DIRECTIONS FOR THIS TASK >> What number of lines in the material contain the word "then"? Give that number alone.

THE DATA >>
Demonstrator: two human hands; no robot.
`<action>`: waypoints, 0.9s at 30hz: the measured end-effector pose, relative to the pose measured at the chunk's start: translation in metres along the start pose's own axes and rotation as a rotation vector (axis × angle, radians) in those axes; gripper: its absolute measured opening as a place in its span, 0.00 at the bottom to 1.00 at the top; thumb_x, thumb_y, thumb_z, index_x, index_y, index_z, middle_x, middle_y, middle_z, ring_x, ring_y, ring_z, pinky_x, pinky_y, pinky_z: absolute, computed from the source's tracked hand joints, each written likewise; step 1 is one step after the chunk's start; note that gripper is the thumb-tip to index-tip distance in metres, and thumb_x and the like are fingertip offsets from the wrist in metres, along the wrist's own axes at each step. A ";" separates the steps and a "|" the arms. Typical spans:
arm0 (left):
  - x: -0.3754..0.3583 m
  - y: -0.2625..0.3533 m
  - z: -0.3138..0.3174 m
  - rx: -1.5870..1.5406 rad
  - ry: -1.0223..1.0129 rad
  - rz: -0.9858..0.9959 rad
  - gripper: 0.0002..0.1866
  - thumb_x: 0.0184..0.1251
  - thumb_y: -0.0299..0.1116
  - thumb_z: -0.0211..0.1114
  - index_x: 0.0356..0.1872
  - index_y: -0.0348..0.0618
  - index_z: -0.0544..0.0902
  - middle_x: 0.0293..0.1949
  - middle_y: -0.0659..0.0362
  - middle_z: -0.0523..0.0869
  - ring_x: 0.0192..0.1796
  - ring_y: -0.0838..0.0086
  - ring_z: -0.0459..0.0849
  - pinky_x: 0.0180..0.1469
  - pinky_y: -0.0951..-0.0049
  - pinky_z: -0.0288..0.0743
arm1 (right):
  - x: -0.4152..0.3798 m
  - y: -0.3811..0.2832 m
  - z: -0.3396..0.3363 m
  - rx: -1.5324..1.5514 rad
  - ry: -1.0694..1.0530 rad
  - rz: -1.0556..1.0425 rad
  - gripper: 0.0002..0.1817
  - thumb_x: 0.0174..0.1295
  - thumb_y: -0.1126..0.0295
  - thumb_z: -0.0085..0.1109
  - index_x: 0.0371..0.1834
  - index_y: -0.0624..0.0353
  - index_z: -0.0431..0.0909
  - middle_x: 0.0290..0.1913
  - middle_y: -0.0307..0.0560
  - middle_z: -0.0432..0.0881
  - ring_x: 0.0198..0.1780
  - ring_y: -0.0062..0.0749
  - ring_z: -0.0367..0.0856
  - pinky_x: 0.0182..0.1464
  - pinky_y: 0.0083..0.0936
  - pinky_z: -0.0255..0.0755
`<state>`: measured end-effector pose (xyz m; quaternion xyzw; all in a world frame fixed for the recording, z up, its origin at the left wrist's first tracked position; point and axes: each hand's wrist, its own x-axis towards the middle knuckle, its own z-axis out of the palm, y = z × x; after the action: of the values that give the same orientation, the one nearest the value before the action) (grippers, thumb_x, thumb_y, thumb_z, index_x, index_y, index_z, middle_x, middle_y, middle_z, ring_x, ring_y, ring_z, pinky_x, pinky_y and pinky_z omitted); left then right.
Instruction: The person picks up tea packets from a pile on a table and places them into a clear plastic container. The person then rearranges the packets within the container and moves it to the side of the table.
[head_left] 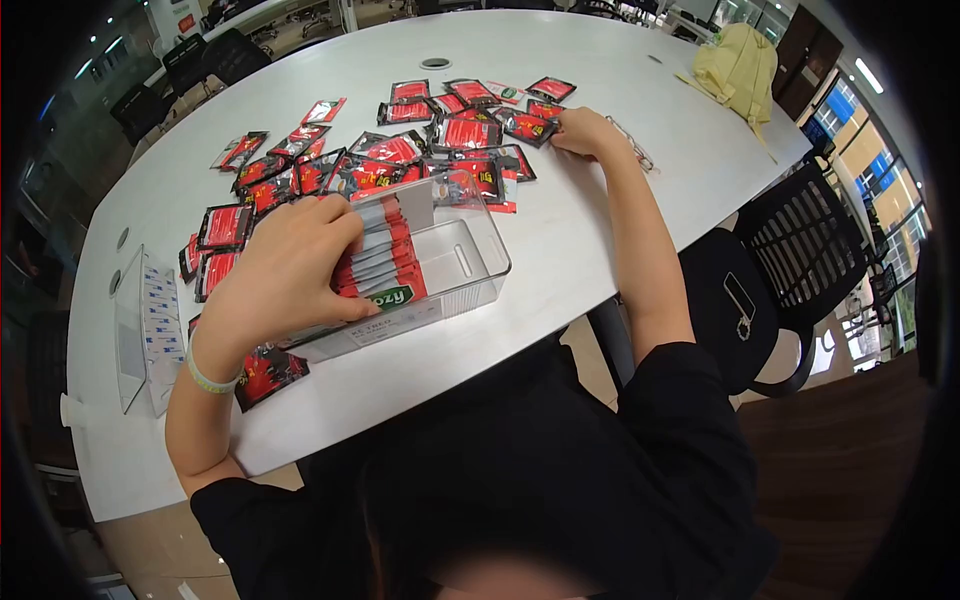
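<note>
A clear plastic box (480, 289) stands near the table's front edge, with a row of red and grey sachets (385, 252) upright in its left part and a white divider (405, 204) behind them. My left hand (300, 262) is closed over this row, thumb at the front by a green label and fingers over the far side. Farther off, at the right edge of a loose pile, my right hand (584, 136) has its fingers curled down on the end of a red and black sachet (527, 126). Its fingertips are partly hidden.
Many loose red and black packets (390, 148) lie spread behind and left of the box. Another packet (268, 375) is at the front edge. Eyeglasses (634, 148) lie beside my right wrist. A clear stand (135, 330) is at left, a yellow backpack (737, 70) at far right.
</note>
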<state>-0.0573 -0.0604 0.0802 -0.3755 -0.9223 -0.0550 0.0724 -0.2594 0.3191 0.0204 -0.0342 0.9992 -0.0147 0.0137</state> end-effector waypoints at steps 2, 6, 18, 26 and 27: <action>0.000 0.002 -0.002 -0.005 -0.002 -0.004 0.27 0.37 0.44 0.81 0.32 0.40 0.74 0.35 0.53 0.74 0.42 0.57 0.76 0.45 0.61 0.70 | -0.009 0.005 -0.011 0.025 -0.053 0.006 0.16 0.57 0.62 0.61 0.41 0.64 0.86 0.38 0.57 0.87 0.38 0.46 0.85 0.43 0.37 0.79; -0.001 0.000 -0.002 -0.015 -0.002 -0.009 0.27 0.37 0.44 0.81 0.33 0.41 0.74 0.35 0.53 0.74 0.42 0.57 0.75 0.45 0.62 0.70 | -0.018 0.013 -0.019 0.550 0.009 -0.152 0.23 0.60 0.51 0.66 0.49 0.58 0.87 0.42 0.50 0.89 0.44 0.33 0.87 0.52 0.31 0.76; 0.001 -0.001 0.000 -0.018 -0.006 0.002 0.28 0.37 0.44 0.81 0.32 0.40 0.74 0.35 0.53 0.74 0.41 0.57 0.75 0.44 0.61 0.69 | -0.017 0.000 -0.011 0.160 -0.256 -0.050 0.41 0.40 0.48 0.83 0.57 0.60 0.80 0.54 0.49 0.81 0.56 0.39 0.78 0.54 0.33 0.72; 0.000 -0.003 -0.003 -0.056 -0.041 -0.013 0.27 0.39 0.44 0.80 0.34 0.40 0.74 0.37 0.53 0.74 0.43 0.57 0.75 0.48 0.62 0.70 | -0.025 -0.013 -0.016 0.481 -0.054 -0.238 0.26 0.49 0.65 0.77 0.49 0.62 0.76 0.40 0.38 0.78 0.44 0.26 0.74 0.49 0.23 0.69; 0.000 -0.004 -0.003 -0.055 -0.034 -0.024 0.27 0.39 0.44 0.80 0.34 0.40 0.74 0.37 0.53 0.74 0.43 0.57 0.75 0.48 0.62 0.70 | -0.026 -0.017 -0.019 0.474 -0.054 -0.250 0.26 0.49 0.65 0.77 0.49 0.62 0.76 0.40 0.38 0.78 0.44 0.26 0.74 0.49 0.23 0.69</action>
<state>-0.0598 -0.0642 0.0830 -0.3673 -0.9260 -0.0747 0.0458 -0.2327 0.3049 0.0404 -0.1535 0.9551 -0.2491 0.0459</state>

EXERCISE ANSWER >> 2